# PROBLEM TO SOLVE:
Retype each line below precisely.

*** DATA SECTION Section Begins ***

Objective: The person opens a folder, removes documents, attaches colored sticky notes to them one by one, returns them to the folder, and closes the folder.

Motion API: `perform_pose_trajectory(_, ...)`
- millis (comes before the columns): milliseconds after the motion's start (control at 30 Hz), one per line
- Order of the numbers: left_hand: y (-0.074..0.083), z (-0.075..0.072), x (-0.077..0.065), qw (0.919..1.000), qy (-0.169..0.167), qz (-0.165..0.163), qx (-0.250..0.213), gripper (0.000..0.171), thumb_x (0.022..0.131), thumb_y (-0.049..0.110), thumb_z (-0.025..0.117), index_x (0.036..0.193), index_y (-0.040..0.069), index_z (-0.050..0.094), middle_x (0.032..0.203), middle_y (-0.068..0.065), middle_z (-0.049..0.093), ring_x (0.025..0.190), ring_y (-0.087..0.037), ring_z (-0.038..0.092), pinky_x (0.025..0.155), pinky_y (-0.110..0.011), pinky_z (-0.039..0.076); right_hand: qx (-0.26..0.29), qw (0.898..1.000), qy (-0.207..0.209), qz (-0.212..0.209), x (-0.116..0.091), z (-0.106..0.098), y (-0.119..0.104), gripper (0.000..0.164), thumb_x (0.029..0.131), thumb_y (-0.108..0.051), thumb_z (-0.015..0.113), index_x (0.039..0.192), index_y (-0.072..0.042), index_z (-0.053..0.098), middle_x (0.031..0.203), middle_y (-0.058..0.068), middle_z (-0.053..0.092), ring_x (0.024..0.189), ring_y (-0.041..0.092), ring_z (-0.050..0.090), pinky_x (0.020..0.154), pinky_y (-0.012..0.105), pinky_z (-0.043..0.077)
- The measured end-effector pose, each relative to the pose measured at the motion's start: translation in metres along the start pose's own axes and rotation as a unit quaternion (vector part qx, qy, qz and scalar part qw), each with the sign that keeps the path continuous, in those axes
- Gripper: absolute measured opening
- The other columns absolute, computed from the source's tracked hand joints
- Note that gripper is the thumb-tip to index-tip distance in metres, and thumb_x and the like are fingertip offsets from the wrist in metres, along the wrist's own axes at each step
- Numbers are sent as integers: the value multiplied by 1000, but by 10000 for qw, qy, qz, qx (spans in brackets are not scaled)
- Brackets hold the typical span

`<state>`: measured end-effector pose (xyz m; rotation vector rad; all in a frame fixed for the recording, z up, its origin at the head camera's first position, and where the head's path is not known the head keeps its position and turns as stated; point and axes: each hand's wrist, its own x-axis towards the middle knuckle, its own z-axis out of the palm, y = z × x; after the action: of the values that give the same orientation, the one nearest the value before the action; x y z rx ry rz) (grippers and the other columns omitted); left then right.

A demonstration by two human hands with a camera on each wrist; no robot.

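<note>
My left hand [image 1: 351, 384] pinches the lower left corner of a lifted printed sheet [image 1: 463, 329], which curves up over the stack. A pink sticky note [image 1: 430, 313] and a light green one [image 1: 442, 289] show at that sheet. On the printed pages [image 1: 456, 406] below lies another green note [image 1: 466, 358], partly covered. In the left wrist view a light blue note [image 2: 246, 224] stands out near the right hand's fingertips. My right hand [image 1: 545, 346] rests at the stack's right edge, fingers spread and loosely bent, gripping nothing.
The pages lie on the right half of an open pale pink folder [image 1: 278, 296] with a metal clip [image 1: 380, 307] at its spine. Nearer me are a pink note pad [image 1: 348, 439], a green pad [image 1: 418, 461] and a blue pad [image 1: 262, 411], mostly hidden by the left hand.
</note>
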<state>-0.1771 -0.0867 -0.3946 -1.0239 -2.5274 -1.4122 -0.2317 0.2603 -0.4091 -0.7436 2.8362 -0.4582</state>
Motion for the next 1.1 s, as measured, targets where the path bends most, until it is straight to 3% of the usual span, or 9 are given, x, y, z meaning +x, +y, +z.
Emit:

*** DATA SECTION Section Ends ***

# ANSWER TO THE PROBLEM:
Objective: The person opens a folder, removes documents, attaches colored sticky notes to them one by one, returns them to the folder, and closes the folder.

Motion API: `perform_pose_trajectory(_, ...)`
- millis (comes before the columns): milliseconds after the motion's start (control at 30 Hz), one per line
- Order of the numbers: left_hand: y (-0.074..0.083), z (-0.075..0.072), x (-0.077..0.065), qw (0.919..1.000), qy (-0.169..0.167), qz (-0.165..0.163), qx (-0.250..0.213), gripper (0.000..0.171), thumb_x (0.022..0.131), thumb_y (-0.049..0.110), thumb_z (-0.025..0.117), index_x (0.036..0.193), index_y (-0.040..0.069), index_z (-0.050..0.094), middle_x (0.032..0.203), middle_y (-0.068..0.065), middle_z (-0.049..0.093), ring_x (0.025..0.190), ring_y (-0.087..0.037), ring_z (-0.038..0.092), pinky_x (0.025..0.155), pinky_y (-0.110..0.011), pinky_z (-0.039..0.076); right_hand: qx (-0.26..0.29), qw (0.898..1.000), qy (-0.207..0.209), qz (-0.212..0.209), x (-0.116..0.091), z (-0.106..0.098), y (-0.119..0.104), gripper (0.000..0.164), thumb_x (0.029..0.131), thumb_y (-0.108..0.051), thumb_z (-0.015..0.113), index_x (0.039..0.192), index_y (-0.072..0.042), index_z (-0.053..0.098), middle_x (0.031..0.203), middle_y (-0.058..0.068), middle_z (-0.053..0.092), ring_x (0.024..0.189), ring_y (-0.041..0.092), ring_z (-0.050..0.090), pinky_x (0.020..0.154), pinky_y (-0.012..0.105), pinky_z (-0.043..0.077)
- The measured end-effector pose, each relative to the pose measured at the motion's start: translation in metres along the start pose's own axes and rotation as a unit quaternion (vector part qx, qy, qz and scalar part qw), each with the sign that keeps the path continuous, in those axes
- Gripper: absolute measured opening
- The other columns absolute, computed from the source's tracked hand joints
- Note that gripper is the thumb-tip to index-tip distance in metres, and thumb_x and the like are fingertip offsets from the wrist in metres, along the wrist's own axes at each step
- Numbers are sent as integers: the value multiplied by 1000, but by 10000 for qw, qy, qz, qx (spans in brackets are not scaled)
- Brackets hold the typical span

`<state>`: measured end-effector pose (xyz m; rotation vector rad; all in a frame fixed for the recording, z up, its origin at the head camera's first position, and where the head's path is not known the head keeps its position and turns as stated; point and axes: each hand's wrist, its own x-axis towards the middle knuckle, its own z-axis out of the palm, y = z × x; after the action: of the values that give the same orientation, the one nearest the value before the action; x y z rx ry rz) (grippers and the other columns omitted); left then right.

A demonstration by two human hands with a camera on each wrist; no robot.

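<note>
My left hand [image 1: 351, 384] pinches the lower left corner of a lifted printed sheet [image 1: 463, 329], which curves up over the stack. A pink sticky note [image 1: 430, 313] and a light green one [image 1: 442, 289] show at that sheet. On the printed pages [image 1: 456, 406] below lies another green note [image 1: 466, 358], partly covered. In the left wrist view a light blue note [image 2: 246, 224] stands out near the right hand's fingertips. My right hand [image 1: 545, 346] rests at the stack's right edge, fingers spread and loosely bent, gripping nothing.
The pages lie on the right half of an open pale pink folder [image 1: 278, 296] with a metal clip [image 1: 380, 307] at its spine. Nearer me are a pink note pad [image 1: 348, 439], a green pad [image 1: 418, 461] and a blue pad [image 1: 262, 411], mostly hidden by the left hand.
</note>
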<state>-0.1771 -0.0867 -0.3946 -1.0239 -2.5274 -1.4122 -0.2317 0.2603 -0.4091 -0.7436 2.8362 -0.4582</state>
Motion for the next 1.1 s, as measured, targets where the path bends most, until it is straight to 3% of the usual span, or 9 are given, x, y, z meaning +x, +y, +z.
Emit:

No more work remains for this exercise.